Aggregate the per-shard returns into one summary dict (counts, statistics, one sample profile).
Return the summary to the caller.

Nothing else. No CSV reads, no grouping, no per-customer logic. Those all live in the subtask.

Sequential vs fan-out

Before writing the orchestrator, compare what you’d write without Workflows to what you’ll write with them. Same merge, very different runtime shape:

Before

- # Sequential: one process does everything
- sources = load_all_csvs()
- grouped = group_by_customer(sources)
- 
- enriched = []
- for customer_id, customer_sources in grouped.items():
-   enriched.append(merge_and_enrich(customer_id, customer_sources))
- return enriched

After

 
 
 
 
 
 
 
 
+ # Fan-out: orchestrator coordinates; subtasks do the work
+ task_handles = [process_shard(shard_id) for shard_id in range(NUM_SHARDS)]
+ shard_results = await asyncio.gather(*task_handles)
+ return aggregate_results(shard_results)

The sequential version runs on one instance.
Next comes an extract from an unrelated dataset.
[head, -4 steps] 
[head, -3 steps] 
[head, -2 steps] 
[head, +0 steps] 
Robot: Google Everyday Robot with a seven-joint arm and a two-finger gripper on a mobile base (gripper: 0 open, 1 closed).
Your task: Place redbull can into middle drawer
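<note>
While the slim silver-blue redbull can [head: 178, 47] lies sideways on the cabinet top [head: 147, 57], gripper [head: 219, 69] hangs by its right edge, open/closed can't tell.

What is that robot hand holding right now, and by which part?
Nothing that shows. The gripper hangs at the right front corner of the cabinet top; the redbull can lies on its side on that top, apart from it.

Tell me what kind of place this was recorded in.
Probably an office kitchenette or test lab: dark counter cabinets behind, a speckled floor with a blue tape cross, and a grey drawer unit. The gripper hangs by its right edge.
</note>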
The fan-out version runs on N instances. The orchestrator’s body is three lines.

Write the orchestrator

Add the orchestrator task and the aggregate_results helper to the same main.py (or src/main.ts) as process_shard from step 5:

import asyncio
import os
from pathlib import Path
from typing import Any

import pandas as pd
from render_sdk import Workflows

from sharding import NUM_SHARDS, get_shard_id
from enrichment import enrich_profile

app = Workflows()

DATA_DIR = Path(os.getenv("DATA_DIR", "../sample_data"))


# sanitize, load_csv, and process_shard from step 5 stay where they are.
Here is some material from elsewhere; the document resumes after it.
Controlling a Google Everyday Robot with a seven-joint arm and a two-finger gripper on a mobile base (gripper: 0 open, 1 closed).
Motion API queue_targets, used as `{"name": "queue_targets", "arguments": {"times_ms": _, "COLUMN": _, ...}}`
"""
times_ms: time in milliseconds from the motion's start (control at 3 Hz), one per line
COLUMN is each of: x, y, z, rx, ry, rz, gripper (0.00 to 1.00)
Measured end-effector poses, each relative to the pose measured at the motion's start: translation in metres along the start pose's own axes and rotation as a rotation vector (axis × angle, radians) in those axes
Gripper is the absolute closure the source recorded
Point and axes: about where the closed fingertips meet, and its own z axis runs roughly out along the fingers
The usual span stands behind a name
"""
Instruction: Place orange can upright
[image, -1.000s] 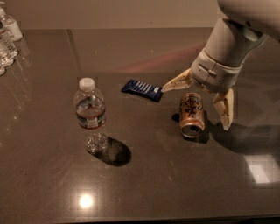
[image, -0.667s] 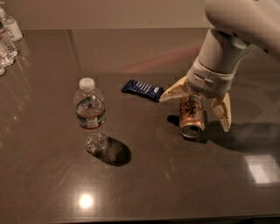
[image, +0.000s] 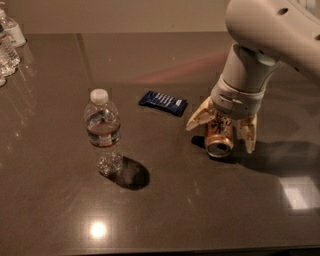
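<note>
The orange can (image: 218, 138) lies on its side on the dark table (image: 200, 210), its silver top facing the camera. My gripper (image: 223, 131) hangs straight over it with its two cream fingers spread wide. One finger (image: 200, 114) is to the can's left and the other to its right. The fingers straddle the can without closing on it. The arm covers the can's far end.
A clear water bottle with a white cap (image: 102, 131) stands upright at centre left. A flat dark-blue snack wrapper (image: 163, 102) lies just behind and left of the can. More bottles (image: 7, 42) stand at the far left corner.
My gripper has come down and shifted slightly left over the can, so its fingers now straddle it lower. The can, bottle and wrapper have not moved.
</note>
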Motion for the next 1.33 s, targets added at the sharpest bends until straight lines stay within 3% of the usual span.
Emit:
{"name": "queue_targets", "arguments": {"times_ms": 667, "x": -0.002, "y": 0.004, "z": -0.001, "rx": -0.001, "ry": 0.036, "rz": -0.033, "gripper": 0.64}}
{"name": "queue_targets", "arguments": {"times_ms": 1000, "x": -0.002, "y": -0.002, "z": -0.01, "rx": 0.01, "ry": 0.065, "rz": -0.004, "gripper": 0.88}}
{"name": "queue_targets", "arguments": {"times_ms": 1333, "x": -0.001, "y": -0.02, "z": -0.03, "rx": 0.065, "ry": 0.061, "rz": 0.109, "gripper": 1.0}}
def aggregate_results(shard_results: list[dict]) -> dict:
    all_profiles = [p for r in shard_results for p in r["profiles"]]
    health_scores = [p["health_score"] for p in all_profiles]
    churn_counts = {"LOW": 0, "MEDIUM": 0, "HIGH": 0}
    for p in all_profiles:
        churn_counts[p["churn_risk"]] += 1

    return {
        "profiles_generated": len(all_profiles),
        "shards_processed":   NUM_SHARDS,
        "sample_profile":     all_profiles[0] if all_profiles else None,
        "statistics": {
            "avg_health_score":   round(sum(health_scores) / len(health_scores), 1) if health_scores else 0,
            "churn_distribution": churn_counts,
        },
    }


@app.task
async def merge_customer_data() -> dict:
    task_handles = [process_shard(shard_id) for shard_id in range(NUM_SHARDS)]
    shard_results = await asyncio.gather(*task_handles)
    return aggregate_results(shard_results)
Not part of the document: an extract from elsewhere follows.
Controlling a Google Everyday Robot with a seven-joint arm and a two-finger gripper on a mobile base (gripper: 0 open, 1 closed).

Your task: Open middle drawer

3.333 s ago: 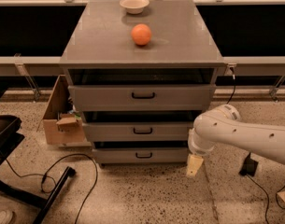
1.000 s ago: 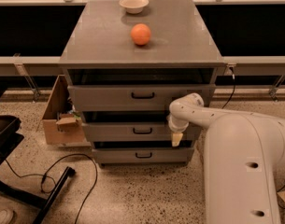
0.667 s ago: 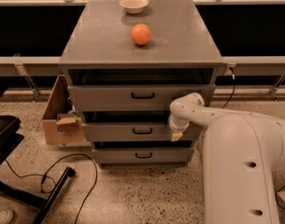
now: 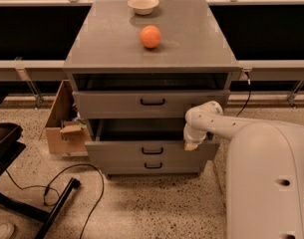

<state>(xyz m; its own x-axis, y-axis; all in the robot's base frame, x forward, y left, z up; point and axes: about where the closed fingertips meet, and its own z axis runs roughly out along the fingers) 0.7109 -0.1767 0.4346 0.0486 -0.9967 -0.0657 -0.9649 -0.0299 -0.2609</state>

if __name__ == "__main__":
    app.start()

import { readFileSync } from "node:fs";
import { join } from "node:path";
import Papa from "papaparse";
import { task } from "@renderinc/sdk/workflows";
import { NUM_SHARDS, getShardId } from "./sharding.js";
import { enrichProfile, type EnrichedProfile } from "./enrichment.js";

// loadCsv and processShard from step 5 stay where they are.

interface ShardResult {
  shard_id: number;
  profiles: EnrichedProfile[];
  count: number;
}

function aggregateResults(shardResults: ShardResult[]) {
  const allProfiles = shardResults.flatMap((r) => r.profiles);
  const healthScores = allProfiles.map((p) => p.health_score);
  const churnCounts = { LOW: 0, MEDIUM: 0, HIGH: 0 };
  for (const p of allProfiles) churnCounts[p.churn_risk]++;

  return {
    profiles_generated: allProfiles.length,
    shards_processed:   NUM_SHARDS,
    sample_profile:     allProfiles[0] ?? null,
    statistics: {
      avg_health_score:
        healthScores.length > 0
          ? Math.round((healthScores.reduce((a, b) => a + b, 0) / healthScores.length) * 10) / 10
          : 0,
      churn_distribution: churnCounts,
    },
  };
}

export const mergeCustomerData = task(
  { name: "merge_customer_data" },
  async function mergeCustomerData() {
    const shardResults = await Promise.all(
      Array.from({ length: NUM_SHARDS }, (_, shardId) => processShard(shardId)),
    );
    return aggregateResults(shardResults);
  },
);

The spawn primitive is calling the task function. process_shard(0) returns an awaitable handle. asyncio.gather (Python) or Promise.all (TS) is the join. There’s no separate start_subtask API.

What this looks like at runtime

Why subtasks load their own data

The orchestrator passes a single integer (shard_id) to each subtask. It does not pass pre-built shard payloads. There’s a sharp reason:

Each `process_shard` task loads all four CSVs and filters to its shard. Why not load them once in the orchestrator and pass each shard's slice as an argument?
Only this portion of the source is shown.